Activity => Every line of the material must be reproduced exactly.

Data segment =>
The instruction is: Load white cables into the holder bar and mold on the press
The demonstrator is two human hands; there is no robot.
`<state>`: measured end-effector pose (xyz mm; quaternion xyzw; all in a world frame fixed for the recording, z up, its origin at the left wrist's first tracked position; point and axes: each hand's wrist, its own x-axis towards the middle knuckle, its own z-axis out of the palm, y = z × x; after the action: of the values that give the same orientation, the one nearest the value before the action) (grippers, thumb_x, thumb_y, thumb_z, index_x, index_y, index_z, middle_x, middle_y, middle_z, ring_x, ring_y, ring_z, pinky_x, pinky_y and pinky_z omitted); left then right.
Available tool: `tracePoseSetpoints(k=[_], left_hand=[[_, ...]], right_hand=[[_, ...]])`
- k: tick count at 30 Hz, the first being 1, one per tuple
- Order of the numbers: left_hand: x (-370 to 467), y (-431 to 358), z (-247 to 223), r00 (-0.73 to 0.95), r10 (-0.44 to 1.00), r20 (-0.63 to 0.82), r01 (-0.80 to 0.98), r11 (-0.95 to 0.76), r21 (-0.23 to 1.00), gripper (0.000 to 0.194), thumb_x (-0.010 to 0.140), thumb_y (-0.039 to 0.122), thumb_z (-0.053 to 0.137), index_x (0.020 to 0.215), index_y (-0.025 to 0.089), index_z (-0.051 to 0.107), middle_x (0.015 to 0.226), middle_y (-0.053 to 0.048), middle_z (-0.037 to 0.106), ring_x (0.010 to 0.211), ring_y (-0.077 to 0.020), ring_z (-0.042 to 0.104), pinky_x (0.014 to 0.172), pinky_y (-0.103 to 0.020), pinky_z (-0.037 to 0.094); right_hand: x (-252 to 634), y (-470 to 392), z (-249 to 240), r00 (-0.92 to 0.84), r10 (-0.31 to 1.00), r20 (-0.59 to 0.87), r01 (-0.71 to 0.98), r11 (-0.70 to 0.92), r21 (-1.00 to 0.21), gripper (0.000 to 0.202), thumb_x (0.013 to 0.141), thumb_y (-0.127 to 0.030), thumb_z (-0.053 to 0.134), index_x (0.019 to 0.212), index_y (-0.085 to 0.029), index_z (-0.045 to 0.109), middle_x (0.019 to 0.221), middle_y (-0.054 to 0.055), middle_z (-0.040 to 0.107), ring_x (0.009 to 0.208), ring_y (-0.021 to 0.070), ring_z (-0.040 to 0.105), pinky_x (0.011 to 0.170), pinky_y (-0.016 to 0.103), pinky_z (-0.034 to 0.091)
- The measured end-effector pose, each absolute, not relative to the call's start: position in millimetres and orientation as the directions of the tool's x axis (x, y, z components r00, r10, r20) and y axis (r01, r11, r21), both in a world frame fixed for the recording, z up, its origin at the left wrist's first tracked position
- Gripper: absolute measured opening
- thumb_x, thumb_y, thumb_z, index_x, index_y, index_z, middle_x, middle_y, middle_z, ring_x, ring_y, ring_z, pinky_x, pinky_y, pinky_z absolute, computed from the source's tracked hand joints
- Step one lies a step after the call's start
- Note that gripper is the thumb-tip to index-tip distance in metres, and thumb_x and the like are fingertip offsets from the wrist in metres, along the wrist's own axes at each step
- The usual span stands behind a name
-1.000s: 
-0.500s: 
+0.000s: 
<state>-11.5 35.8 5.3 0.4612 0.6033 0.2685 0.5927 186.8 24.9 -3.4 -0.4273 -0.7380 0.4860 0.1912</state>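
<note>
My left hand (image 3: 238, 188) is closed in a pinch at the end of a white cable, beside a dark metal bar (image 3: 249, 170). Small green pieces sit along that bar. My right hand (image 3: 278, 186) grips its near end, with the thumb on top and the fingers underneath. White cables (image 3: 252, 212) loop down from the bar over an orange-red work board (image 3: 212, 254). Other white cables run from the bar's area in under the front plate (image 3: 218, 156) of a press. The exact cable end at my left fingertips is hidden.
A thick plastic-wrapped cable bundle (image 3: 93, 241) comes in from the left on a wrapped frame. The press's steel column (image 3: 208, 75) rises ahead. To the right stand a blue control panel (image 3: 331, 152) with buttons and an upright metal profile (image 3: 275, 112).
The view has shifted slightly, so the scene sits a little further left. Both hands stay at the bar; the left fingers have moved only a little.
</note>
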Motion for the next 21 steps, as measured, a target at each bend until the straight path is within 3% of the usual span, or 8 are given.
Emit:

Task result =>
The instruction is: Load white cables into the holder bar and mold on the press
The demonstrator is two human hands; there is no robot.
`<state>`: measured end-effector pose (xyz mm; quaternion xyzw; all in a world frame fixed for the recording, z up, its origin at the left wrist's first tracked position; point and axes: each hand's wrist, its own x-axis towards the middle knuckle, its own z-axis out of the palm, y = z × x; after the action: of the values that give the same orientation, the one nearest the value before the action) (grippers, thumb_x, thumb_y, thumb_z, index_x, index_y, index_z, middle_x, middle_y, middle_z, ring_x, ring_y, ring_z, pinky_x, pinky_y and pinky_z omitted); left then right.
Available tool: `tracePoseSetpoints(k=[_], left_hand=[[_, ...]], right_hand=[[_, ...]])`
- k: tick count at 30 Hz, the first being 1, one per tuple
- Order of the numbers: left_hand: x (-370 to 467), y (-431 to 358), z (-247 to 223), r00 (-0.73 to 0.95), r10 (-0.44 to 1.00), r20 (-0.63 to 0.82), r01 (-0.80 to 0.98), r11 (-0.95 to 0.76), r21 (-0.23 to 1.00), gripper (0.000 to 0.194), thumb_x (-0.010 to 0.140), thumb_y (-0.039 to 0.122), thumb_z (-0.053 to 0.137), index_x (0.020 to 0.215), index_y (-0.025 to 0.089), index_z (-0.051 to 0.107), middle_x (0.015 to 0.226), middle_y (-0.053 to 0.048), middle_z (-0.037 to 0.106), ring_x (0.010 to 0.211), ring_y (-0.077 to 0.020), ring_z (-0.042 to 0.104), pinky_x (0.014 to 0.172), pinky_y (-0.103 to 0.020), pinky_z (-0.037 to 0.094); right_hand: x (-252 to 634), y (-470 to 392), z (-249 to 240), r00 (-0.92 to 0.84), r10 (-0.31 to 1.00), r20 (-0.59 to 0.87), r01 (-0.71 to 0.98), r11 (-0.70 to 0.92), r21 (-1.00 to 0.21), gripper (0.000 to 0.202), thumb_x (0.013 to 0.141), thumb_y (-0.127 to 0.030), thumb_z (-0.053 to 0.134), index_x (0.019 to 0.212), index_y (-0.085 to 0.029), index_z (-0.045 to 0.109), middle_x (0.019 to 0.221), middle_y (-0.054 to 0.055), middle_z (-0.040 to 0.107), ring_x (0.009 to 0.208), ring_y (-0.021 to 0.070), ring_z (-0.040 to 0.105), pinky_x (0.011 to 0.170), pinky_y (-0.016 to 0.103), pinky_z (-0.034 to 0.091)
- The measured end-effector pose, each absolute, not relative to the call's start: position in millimetres and orientation as the directions of the tool's x axis (x, y, z components r00, r10, r20) and y axis (r01, r11, r21), both in a world frame fixed for the recording, z up, its origin at the left wrist's first tracked position
- Gripper: absolute measured opening
- thumb_x, thumb_y, thumb_z, index_x, index_y, index_z, middle_x, middle_y, middle_z, ring_x, ring_y, ring_z, pinky_x, pinky_y, pinky_z absolute, computed from the source's tracked hand joints
- Step one lies a step after the call's start
- Note that gripper is the thumb-tip to index-tip distance in metres, and thumb_x and the like are fingertip offsets from the wrist in metres, along the wrist's own axes at each step
- The usual span stands behind a name
-1.000s: 
-0.500s: 
+0.000s: 
<state>-11.5 35.8 5.3 0.4612 0.6033 0.2685 0.5927 186.8 24.9 -3.4 -0.4273 -0.7380 0.4860 0.1912</state>
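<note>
My left hand (image 3: 238, 188) is closed in a pinch at the end of a white cable, beside a dark metal bar (image 3: 249, 170). Small green pieces sit along that bar. My right hand (image 3: 278, 186) grips its near end, with the thumb on top and the fingers underneath. White cables (image 3: 252, 212) loop down from the bar over an orange-red work board (image 3: 212, 254). Other white cables run from the bar's area in under the front plate (image 3: 218, 156) of a press. The exact cable end at my left fingertips is hidden.
A thick plastic-wrapped cable bundle (image 3: 93, 241) comes in from the left on a wrapped frame. The press's steel column (image 3: 208, 75) rises ahead. To the right stand a blue control panel (image 3: 331, 152) with buttons and an upright metal profile (image 3: 275, 112).
The view has shifted slightly, so the scene sits a little further left. Both hands stay at the bar; the left fingers have moved only a little.
</note>
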Motion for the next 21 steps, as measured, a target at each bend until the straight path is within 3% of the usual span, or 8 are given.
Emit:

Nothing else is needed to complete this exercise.